:: WHAT THIS TASK INVOLVES ::
Going line by line through the material below, tally those that contain the word "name" and give the count by itself.

:: GIVEN DATA ::
* * * *
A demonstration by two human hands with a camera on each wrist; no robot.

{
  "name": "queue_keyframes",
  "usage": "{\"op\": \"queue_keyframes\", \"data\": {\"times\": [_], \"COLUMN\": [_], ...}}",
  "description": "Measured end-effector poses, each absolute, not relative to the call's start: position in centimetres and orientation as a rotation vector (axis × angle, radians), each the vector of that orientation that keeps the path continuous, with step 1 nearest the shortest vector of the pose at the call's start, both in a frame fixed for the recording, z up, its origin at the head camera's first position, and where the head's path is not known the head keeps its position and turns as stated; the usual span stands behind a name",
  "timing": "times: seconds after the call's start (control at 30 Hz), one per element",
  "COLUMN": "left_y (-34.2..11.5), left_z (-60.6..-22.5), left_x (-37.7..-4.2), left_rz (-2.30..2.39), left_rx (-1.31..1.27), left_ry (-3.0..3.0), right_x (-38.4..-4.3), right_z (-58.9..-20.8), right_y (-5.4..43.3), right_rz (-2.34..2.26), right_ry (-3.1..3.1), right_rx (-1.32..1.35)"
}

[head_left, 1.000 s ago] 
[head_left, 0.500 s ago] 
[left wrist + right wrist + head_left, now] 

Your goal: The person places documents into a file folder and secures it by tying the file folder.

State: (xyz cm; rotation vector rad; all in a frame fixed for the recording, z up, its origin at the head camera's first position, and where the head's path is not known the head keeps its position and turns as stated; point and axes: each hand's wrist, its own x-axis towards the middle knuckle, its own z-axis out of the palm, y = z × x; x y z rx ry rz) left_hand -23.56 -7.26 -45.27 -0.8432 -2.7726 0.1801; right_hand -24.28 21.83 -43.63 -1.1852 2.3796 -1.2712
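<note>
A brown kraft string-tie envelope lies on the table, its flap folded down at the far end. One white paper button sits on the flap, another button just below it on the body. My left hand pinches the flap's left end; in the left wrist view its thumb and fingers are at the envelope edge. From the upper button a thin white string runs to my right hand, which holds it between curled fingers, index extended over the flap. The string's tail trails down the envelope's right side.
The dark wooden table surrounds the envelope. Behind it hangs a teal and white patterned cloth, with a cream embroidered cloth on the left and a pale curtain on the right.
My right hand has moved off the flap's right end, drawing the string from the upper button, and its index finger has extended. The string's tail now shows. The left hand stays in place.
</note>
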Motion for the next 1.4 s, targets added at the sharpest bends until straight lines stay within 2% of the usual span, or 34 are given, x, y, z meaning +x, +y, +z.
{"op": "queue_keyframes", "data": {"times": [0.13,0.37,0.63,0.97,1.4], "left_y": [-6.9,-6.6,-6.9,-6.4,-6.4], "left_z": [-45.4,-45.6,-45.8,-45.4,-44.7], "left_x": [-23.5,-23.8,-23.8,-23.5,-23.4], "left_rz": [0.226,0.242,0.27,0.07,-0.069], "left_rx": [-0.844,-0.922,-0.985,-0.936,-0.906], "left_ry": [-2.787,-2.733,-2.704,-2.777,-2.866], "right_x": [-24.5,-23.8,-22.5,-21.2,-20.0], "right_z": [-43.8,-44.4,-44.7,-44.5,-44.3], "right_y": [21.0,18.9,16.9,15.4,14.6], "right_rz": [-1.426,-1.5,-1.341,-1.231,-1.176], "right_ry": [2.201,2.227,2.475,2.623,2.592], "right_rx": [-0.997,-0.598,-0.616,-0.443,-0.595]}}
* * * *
:: OUTPUT FOR THIS EXERCISE ::
2